WORK ORDER: Each entry below is to be copied verbatim.

DATASET EXTRACT:
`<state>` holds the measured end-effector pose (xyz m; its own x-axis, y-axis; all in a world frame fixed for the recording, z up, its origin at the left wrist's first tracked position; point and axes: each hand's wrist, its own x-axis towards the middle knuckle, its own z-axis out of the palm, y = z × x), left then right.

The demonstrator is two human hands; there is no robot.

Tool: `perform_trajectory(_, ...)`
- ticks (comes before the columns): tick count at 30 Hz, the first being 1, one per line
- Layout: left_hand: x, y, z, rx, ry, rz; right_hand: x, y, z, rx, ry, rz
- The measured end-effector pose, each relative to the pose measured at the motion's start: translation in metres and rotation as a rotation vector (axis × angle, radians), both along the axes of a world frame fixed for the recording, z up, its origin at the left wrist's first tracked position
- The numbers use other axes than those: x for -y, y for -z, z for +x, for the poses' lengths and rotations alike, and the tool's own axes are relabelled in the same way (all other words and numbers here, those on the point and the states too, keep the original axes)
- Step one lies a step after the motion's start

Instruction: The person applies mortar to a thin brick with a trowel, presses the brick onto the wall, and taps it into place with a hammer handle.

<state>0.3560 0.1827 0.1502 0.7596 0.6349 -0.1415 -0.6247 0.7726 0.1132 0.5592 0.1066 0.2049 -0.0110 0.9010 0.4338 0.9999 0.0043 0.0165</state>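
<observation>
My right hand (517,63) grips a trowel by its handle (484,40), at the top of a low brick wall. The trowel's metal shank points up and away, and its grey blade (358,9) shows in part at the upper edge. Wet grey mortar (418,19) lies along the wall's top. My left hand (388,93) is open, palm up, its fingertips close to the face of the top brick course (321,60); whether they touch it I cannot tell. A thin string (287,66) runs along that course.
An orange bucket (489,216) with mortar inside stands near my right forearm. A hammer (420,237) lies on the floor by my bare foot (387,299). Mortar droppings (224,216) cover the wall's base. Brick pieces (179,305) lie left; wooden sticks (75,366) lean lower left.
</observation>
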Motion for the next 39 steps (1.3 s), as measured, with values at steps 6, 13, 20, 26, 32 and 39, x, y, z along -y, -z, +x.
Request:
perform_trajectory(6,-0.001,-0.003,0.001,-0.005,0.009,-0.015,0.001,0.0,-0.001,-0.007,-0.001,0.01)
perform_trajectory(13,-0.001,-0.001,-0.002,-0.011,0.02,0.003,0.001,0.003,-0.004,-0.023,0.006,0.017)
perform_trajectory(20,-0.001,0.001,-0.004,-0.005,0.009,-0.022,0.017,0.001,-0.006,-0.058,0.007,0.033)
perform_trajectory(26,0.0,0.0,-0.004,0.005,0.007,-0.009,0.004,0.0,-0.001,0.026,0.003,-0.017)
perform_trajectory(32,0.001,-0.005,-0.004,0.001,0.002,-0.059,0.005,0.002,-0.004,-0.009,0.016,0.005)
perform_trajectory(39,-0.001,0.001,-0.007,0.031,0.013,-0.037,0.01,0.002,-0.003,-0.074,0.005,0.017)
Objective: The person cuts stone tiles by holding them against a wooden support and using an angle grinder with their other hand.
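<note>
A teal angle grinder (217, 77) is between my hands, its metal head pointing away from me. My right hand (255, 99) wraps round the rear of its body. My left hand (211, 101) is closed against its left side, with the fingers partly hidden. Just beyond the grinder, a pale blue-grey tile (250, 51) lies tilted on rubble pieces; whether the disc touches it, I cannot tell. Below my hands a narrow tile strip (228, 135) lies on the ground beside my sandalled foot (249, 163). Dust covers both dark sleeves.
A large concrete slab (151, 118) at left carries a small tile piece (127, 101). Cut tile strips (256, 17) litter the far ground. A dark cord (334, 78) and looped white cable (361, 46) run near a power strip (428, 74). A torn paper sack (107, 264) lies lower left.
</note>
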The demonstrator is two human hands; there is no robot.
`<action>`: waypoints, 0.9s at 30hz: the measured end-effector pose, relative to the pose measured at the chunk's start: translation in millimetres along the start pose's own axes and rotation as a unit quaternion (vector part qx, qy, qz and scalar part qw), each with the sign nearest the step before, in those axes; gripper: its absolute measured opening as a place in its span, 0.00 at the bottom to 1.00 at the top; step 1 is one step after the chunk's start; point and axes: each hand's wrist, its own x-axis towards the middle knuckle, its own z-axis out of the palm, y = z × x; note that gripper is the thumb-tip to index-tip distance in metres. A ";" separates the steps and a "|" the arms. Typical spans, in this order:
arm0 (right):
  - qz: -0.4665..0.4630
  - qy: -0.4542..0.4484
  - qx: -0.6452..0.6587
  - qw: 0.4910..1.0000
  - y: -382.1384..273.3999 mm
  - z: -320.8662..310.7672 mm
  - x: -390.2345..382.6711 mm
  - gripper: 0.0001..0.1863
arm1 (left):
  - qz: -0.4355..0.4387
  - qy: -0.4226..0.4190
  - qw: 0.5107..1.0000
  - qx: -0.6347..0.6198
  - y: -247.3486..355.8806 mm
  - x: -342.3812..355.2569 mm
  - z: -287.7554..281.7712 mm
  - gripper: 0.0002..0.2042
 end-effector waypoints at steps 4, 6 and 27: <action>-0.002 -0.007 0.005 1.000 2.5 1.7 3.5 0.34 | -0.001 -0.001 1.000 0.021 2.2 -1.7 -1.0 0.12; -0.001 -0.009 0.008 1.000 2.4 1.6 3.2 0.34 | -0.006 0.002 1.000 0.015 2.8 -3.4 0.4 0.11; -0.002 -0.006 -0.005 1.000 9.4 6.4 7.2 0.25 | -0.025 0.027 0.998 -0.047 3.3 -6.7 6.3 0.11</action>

SOLUTION TO THE EXERCISE:
`<state>` holds the measured end-effector pose (xyz m; its own x-axis, y-axis; all in a world frame fixed for the recording, z up, its origin at the left wrist's first tracked position; point and axes: each hand's wrist, its own x-axis towards the middle knuckle, its own z-axis out of the palm, y = z × x), left then right.

The demonstrator is two human hands; there is no robot.

Tool: `perform_trajectory(_, ...)`
- ticks (comes before the columns): tick count at 30 Hz, the first being 1, one per line
- Layout: left_hand: x, y, z, rx, ry, rz; right_hand: x, y, z, rx, ry, rz
- The measured end-effector pose, each relative to the pose measured at the motion's start: translation in metres and rotation as a rotation vector (axis × angle, radians), both along the axes of a world frame fixed for the recording, z up, its origin at the left wrist's first tracked position
- The numbers use other axes than those: x for -y, y for -z, z for +x, for the poses' lengths and rotations alike, and the tool's own axes are relabelled in the same way (all other words and numbers here, those on the point and the states too, keep the original axes)
- Step one lies a step after the motion's start

Instruction: The person applies mortar to a thin brick with a trowel, presses the brick onto the wall, and taps it into place with a hammer handle.

<state>0.3560 0.1827 0.1502 0.7596 0.6349 -0.1415 -0.6247 0.7726 0.1132 0.5592 0.1066 0.2049 -0.0110 0.9010 0.4338 0.9999 0.0043 0.0165</state>
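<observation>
My right hand (517,63) grips a trowel by its handle (484,40), at the top of a low brick wall. The trowel's metal shank points up and away, and its grey blade (358,9) shows in part at the upper edge. Wet grey mortar (418,19) lies along the wall's top. My left hand (388,93) is open, palm up, its fingertips close to the face of the top brick course (321,60); whether they touch it I cannot tell. A thin string (287,66) runs along that course.
An orange bucket (489,216) with mortar inside stands near my right forearm. A hammer (420,237) lies on the floor by my bare foot (387,299). Mortar droppings (224,216) cover the wall's base. Brick pieces (179,305) lie left; wooden sticks (75,366) lean lower left.
</observation>
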Motion for the next 39 steps (1.3 s), as measured, with values at steps 6, 13, 20, 26, 32 and 39, x, y, z along -y, -z, +x.
Request:
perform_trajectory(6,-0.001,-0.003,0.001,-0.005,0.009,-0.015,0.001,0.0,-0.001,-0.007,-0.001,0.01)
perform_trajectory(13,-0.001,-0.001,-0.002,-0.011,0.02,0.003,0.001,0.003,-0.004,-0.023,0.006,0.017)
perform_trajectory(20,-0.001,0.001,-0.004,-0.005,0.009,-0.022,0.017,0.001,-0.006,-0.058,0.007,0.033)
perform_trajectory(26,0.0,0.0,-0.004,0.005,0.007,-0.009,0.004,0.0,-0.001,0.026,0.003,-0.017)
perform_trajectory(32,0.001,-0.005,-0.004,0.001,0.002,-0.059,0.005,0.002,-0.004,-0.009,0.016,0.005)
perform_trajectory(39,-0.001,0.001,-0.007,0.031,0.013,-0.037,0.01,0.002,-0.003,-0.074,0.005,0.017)
Objective: The person cuts stone tiles by holding them against a wooden support and using an angle grinder with their other hand.
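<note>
A teal angle grinder (217, 77) is between my hands, its metal head pointing away from me. My right hand (255, 99) wraps round the rear of its body. My left hand (211, 101) is closed against its left side, with the fingers partly hidden. Just beyond the grinder, a pale blue-grey tile (250, 51) lies tilted on rubble pieces; whether the disc touches it, I cannot tell. Below my hands a narrow tile strip (228, 135) lies on the ground beside my sandalled foot (249, 163). Dust covers both dark sleeves.
A large concrete slab (151, 118) at left carries a small tile piece (127, 101). Cut tile strips (256, 17) litter the far ground. A dark cord (334, 78) and looped white cable (361, 46) run near a power strip (428, 74). A torn paper sack (107, 264) lies lower left.
</note>
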The demonstrator is two human hands; there is no robot.
`<action>`: waypoints, 0.9s at 30hz: the measured end-effector pose, relative to the pose measured at the chunk's start: translation in millimetres along the start pose's own axes and rotation as a unit quaternion (vector part qx, qy, qz and scalar part qw), each with the sign nearest the step before, in those axes; gripper: its absolute measured opening as a place in its span, 0.00 at the bottom to 1.00 at the top; step 1 is one step after the chunk's start; point and axes: each hand's wrist, its own x-axis towards the middle knuckle, its own z-axis out of the palm, y = z × x; note that gripper is the thumb-tip to index-tip distance in metres. A ";" separates the steps and a "|" the arms. Typical spans, in this order:
arm0 (right):
  - qz: -0.4665..0.4630
  - qy: -0.4542..0.4484
  - qx: -0.6452..0.6587
  - qw: 0.4910..1.0000
  - y: -382.1384..273.3999 mm
  - z: -320.8662..310.7672 mm
  - x: -390.2345..382.6711 mm
  - gripper: 0.0001..0.1863
arm1 (left):
  - qz: -0.4355..0.4387
  - qy: -0.4226..0.4190
  - qw: 0.5107..1.0000
  - qx: -0.6347..0.6198
  - y: -247.3486..355.8806 mm
  - x: -342.3812..355.2569 mm
  - z: -287.7554..281.7712 mm
  - gripper: 0.0002..0.2042
 end-effector waypoints at steps 4, 6 and 27: <action>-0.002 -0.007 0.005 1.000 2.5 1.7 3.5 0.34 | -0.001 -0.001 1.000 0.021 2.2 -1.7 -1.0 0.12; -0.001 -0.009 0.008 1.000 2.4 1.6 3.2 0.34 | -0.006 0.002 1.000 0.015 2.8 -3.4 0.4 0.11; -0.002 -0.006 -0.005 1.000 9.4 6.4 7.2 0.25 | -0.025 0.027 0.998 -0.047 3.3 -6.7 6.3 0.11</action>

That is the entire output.